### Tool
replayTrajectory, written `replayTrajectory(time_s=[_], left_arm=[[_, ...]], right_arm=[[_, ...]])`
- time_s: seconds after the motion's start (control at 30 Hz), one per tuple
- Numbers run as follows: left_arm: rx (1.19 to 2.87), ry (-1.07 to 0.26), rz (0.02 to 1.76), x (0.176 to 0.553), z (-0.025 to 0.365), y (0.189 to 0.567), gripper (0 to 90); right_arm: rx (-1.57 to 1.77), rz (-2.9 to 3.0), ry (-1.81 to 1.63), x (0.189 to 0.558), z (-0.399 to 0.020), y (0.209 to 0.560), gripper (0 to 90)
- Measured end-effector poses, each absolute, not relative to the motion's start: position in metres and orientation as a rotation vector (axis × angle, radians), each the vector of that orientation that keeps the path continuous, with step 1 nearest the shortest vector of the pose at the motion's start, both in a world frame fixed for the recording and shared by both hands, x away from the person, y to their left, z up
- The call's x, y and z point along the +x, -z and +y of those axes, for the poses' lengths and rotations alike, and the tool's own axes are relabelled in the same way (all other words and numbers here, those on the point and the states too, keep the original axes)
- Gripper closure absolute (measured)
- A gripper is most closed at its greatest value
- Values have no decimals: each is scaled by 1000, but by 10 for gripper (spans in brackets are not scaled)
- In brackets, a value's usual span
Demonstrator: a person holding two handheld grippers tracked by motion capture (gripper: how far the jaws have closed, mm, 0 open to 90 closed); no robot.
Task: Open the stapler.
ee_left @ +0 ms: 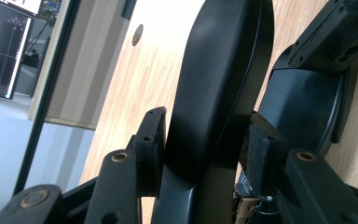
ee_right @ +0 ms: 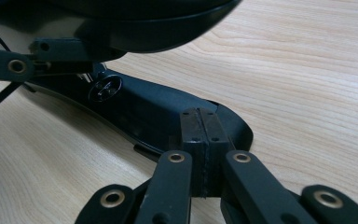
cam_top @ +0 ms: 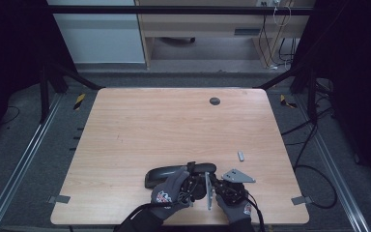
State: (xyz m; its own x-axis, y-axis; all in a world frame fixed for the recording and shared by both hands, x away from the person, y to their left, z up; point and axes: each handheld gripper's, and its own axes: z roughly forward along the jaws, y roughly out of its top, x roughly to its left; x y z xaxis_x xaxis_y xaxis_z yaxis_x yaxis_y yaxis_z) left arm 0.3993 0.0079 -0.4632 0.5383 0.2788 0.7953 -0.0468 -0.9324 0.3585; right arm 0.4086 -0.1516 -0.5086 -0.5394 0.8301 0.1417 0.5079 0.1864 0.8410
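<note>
In the high view, a black two-part case point(cam_top: 174, 175) lies near the front edge of the wooden worktop point(cam_top: 174, 121), with both gloved hands closed in around its right end. The left gripper point(cam_top: 189, 186) and the right gripper point(cam_top: 217, 186) sit side by side there, and a small grey piece point(cam_top: 241, 155) lies apart on the worktop to the right. In the left gripper view, the left gripper point(ee_left: 205, 147) clamps the raised black upper shell point(ee_left: 219, 79) of the case, one pad on each side of its edge; the lower shell point(ee_left: 303, 107) lies behind on the worktop. In the right gripper view, the right gripper point(ee_right: 204, 128) is fully closed, its pads pressed together with nothing visible between them, resting against the lower shell point(ee_right: 144, 107), while the upper shell point(ee_right: 121, 23) hangs above.
</note>
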Motion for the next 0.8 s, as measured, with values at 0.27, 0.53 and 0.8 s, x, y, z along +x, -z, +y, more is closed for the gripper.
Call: replayTrajectory(time_s=[0.27,0.53,0.8], left_arm=[[2430,-1385,163,398,9,465,560],[2416,-1372,154,398,10,466,561],[2424,-1348,162,399,12,463,556]], right_arm=[[1282,2115,-1299,409,-152,509,900],[1274,2113,-1290,408,-151,509,900],[1286,2115,-1305,409,-152,510,900]])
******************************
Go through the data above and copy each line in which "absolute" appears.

- Measured end-effector poses, each absolute, not relative to the motion's start: position in metres and orientation as a rotation vector (axis × angle, radians), each the vector of that orientation that keeps the path continuous, with step 1 nearest the shortest vector of the pose at the motion's start, both in a world frame fixed for the recording and shared by both hands, x away from the person, y to their left, z up
- Gripper closure absolute (measured)

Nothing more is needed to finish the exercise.